With books like "Helter Skelter" and "The Prosecution of George W. Bush for Murder" under his belt

With books like “Helter Skelter” and “The Prosecution of George W. Bush for Murder” under his belt, author Vincent Bugliosi is no stranger to writing about controversial topics, and his first career as an attorney has influenced his writing voice and his writing method.

“Divinity of Doubt: The God Question” is not a book about atheism. Bugliosi doesn't have an interest in being an atheist, but rather takes the Clarence Darrow approach to belief in God and classifies himself as an agnostic. He quotes Darrow:

“I do not pretend to know what ignorant men are sure of.”

Bugliosi isn't pretending he knows; he explores the belief that there is a God, while also looking at things logically. Rather than telling you what to think, he asks a lot of questions, which, in turn, encourage readers to reflect and ask questions of themselves and their own beliefs.

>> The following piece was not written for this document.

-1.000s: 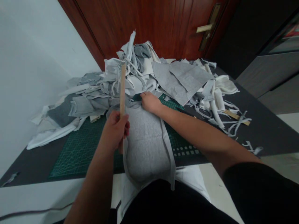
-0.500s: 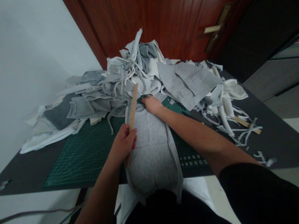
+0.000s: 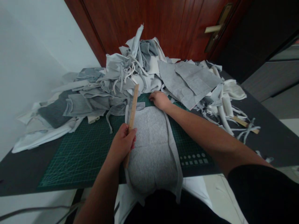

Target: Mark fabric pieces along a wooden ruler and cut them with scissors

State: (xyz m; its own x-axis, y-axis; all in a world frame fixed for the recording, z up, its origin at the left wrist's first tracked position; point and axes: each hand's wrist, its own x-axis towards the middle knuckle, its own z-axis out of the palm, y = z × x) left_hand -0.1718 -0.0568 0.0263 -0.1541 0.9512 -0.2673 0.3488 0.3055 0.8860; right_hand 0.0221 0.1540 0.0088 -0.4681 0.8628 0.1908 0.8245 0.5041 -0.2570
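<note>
A piece of grey knit fabric [image 3: 151, 149] lies lengthwise on the green cutting mat [image 3: 81, 149], its near end hanging over the table edge against my body. My left hand [image 3: 123, 140] is closed around a wooden ruler [image 3: 133, 113], which lies along the fabric's left edge. At the far right corner of the fabric is my right hand [image 3: 160, 101], its fingers curled down toward the mat. Whatever those fingers may hold is hidden. A narrow grey strip [image 3: 140, 106] lies by the fabric's far edge, left of my right hand.
A heap of grey and white fabric scraps [image 3: 140, 67] spreads across the back of the table, below a wooden door [image 3: 163, 28]. Flat grey pieces [image 3: 189, 81] top it on the right. A second ruler [image 3: 245, 124] lies among cut strips at right.
My right hand has moved rightward along the fabric's far edge, uncovering the narrow grey strip. My left hand and the ruler have stayed nearly in place.
</note>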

While Bugliosi is an opinionated writer, he is not confrontational. With a topic such as “does God exist?” it's easy for things to get out of hand and for a writer to offend. But Bugliosi's approach is more conversational. He points out errors in logic or brings up faults that both believers and atheists have in common. His quick wit and sarcasm, coupled with intense research and obvious understanding of the topic, result in an engrossing read.

Bugliosi's logical reasoning and intense probing of the God concept could make even the strongest believer in Christianity step back and look at religion through a new eye. Among the questions he raises, is the classic conundrum whether there can really be an all-knowing, all-powerful, all-good God. Bugliosi raises the point that no supreme being can be all three at the same time because “he either causes or at a minimum knowingly allows all the evil and horrors in the world to take place, doing nothing to prevent them.”

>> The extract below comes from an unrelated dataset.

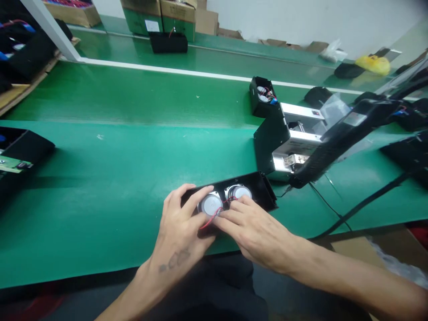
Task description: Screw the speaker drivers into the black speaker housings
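Observation:
A black speaker housing (259, 188) lies at the near edge of the green bench, with two round silver speaker drivers (210, 204) set in it and a red wire (210, 220) looping out. My left hand (179, 234) rests on the housing's left end, fingers curled around the left driver. My right hand (249, 227) lies over the middle, fingertips pressed together at the wire between the drivers.
A silver and black fixture (287, 142) stands right of the housing with a black tool (341, 140) hanging over it. Another open housing (262, 96) sits further back. A black case with a green circuit board (13, 164) lies at the left. Cables (354, 209) trail at right.

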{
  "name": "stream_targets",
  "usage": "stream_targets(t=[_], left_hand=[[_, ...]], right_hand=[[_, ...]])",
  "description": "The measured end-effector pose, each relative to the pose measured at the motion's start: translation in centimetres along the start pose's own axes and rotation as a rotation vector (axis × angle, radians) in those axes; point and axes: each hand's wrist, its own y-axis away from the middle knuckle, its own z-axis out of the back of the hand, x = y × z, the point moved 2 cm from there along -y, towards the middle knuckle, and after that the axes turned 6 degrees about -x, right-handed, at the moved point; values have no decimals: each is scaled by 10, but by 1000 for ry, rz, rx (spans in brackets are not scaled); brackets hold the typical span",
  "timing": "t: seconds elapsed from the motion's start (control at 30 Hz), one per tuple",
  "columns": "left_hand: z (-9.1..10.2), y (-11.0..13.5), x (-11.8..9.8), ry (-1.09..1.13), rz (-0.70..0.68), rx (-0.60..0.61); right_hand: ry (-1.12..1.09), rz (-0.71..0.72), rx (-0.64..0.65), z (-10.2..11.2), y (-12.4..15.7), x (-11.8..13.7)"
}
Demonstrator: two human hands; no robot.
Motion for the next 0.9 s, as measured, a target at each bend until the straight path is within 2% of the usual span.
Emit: stream_targets(t=[0.1,0.2,0.27,0.33,0.37,0.43,0.53,0.9], left_hand=[[2,-8,6,6,7,60],[8,-28,17,56,27,159],[13,-50,28,142,128,301],[17,-74,41,224,291,503],[19,-85,46,235,334,598],[22,-102,52,231,365,708],[25,-111,54,254,374,724],[23,-102,51,408,444,686]], right_hand=[[-10,-76,-19,-4,-6,-2],[-133,-158,41,9,-27,-18],[-246,-218,115,23,-47,-34],[-376,-287,177,38,-66,-51],[-409,-318,209,45,-73,-57],[-434,-356,252,54,-84,-65],[-418,-360,260,58,-90,-67],[-374,-369,217,54,-85,-65]])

So, already, on page 36, Bugliosi challenges the classic description of the Christian god:

“If Christians insist on having a God, they can do so, but if they have any respect for logic, they'll have to redefine who he is,” Bugliosi writes.

The approach he takes works because he breaks down the arguments for a God and takes a closer look at what the arguments are made of, applying logic to the mysteries of God and religion.

And Bugliosi is certainly knowledgeable about this topic. It's evident that he has not only read through the Bible at great length, but has researched the other books written on atheism and agnosticism, even devoting a chapter to where those authors went wrong in their arguments against the existence of a God, thus making their books less credible as examples of intelligent atheism.

Bugliosi utilizes the Bible to enhance his arguments, frequently quoting passages and scriptures:

“The Bible is the most important single book, by far, in history, one that tells the greatest story (fictional or otherwise) ever told. And it does so with an unprecedented power and majesty that has resonated down through the centuries,” Bugliosi says. “It remains today undiminished, as popular and important to the world's culture and thought as ever. In a word, the Bible is not to be ignored.”

And neither is Bugliosi's book. Whether the reader believes in God or not, “Divinity of Doubt: The God Question” will spark conversation.

As Bugliosi says, “We are all at sea here, clearly dealing with an impenetrable mystery, a mystery that likely will never be solved.”

Although it is the nature of this particular mystery to be impervious to resolution, Bugliosi's book will inspire reflection – and – possibly – a new perspective on the deity.